§ REQUIRED ACTION
Each line of the material below must be transcribed exactly.

§ MATERIAL PROVIDED
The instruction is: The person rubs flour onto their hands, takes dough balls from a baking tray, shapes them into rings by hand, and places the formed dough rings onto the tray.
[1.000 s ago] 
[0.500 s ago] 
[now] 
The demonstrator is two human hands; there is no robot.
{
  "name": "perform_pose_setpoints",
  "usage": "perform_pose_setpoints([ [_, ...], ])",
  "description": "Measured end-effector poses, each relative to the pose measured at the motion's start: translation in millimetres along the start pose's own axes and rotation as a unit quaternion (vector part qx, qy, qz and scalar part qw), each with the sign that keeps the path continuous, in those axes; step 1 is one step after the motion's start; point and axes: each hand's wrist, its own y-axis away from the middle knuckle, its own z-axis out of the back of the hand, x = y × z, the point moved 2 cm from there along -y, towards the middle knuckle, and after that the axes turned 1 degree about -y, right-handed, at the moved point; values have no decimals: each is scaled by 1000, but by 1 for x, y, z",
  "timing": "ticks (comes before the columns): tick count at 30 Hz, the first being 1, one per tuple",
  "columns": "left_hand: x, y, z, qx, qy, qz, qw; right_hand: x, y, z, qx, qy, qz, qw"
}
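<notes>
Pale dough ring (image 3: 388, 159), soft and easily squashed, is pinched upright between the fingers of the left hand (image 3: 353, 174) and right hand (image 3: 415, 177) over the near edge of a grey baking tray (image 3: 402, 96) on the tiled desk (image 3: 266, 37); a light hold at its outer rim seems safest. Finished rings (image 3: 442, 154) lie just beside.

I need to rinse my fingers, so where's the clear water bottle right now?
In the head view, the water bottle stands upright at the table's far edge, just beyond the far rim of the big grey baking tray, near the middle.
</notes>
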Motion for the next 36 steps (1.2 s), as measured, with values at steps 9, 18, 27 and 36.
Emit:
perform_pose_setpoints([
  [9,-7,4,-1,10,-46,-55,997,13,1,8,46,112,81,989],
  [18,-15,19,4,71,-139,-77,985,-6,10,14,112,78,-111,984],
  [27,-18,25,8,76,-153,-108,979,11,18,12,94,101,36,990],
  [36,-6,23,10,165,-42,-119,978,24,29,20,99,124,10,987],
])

§ RESPONSE
The instruction is: The person rubs flour onto their hands, takes dough balls from a baking tray, shapes them into rings by hand, and places the formed dough rings onto the tray.
[1.000 s ago] 
[0.500 s ago] 
[now] 
The demonstrator is two human hands; there is no robot.
{
  "name": "perform_pose_setpoints",
  "usage": "perform_pose_setpoints([ [_, ...], ])",
  "description": "Measured end-effector poses, each relative to the pose measured at the motion's start: translation in millimetres along the start pose's own axes and rotation as a unit quaternion (vector part qx, qy, qz and scalar part qw), each with the sign that keeps the path continuous, in those axes; step 1 is one step after the motion's start; point and axes: each hand's wrist, its own y-axis away from the middle knuckle, its own z-axis out of the back of the hand, x = y × z, the point moved 2 cm from there along -y, towards the middle knuckle, and after that the axes turned 1 degree about -y, right-handed, at the moved point; values have no decimals: each is scaled by 1000, but by 1 for x, y, z",
  "timing": "ticks (comes before the columns): tick count at 30 Hz, the first being 1, one per tuple",
  "columns": "left_hand: x, y, z, qx, qy, qz, qw; right_hand: x, y, z, qx, qy, qz, qw"
}
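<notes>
Pale dough ring (image 3: 388, 159), soft and easily squashed, is pinched upright between the fingers of the left hand (image 3: 353, 174) and right hand (image 3: 415, 177) over the near edge of a grey baking tray (image 3: 402, 96) on the tiled desk (image 3: 266, 37); a light hold at its outer rim seems safest. Finished rings (image 3: 442, 154) lie just beside.

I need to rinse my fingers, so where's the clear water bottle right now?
In the head view, the water bottle stands upright at the table's far edge, just beyond the far rim of the big grey baking tray, near the middle.
</notes>
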Motion for the next 36 steps (1.2 s), as measured, with values at steps 9, 18, 27 and 36.
Emit:
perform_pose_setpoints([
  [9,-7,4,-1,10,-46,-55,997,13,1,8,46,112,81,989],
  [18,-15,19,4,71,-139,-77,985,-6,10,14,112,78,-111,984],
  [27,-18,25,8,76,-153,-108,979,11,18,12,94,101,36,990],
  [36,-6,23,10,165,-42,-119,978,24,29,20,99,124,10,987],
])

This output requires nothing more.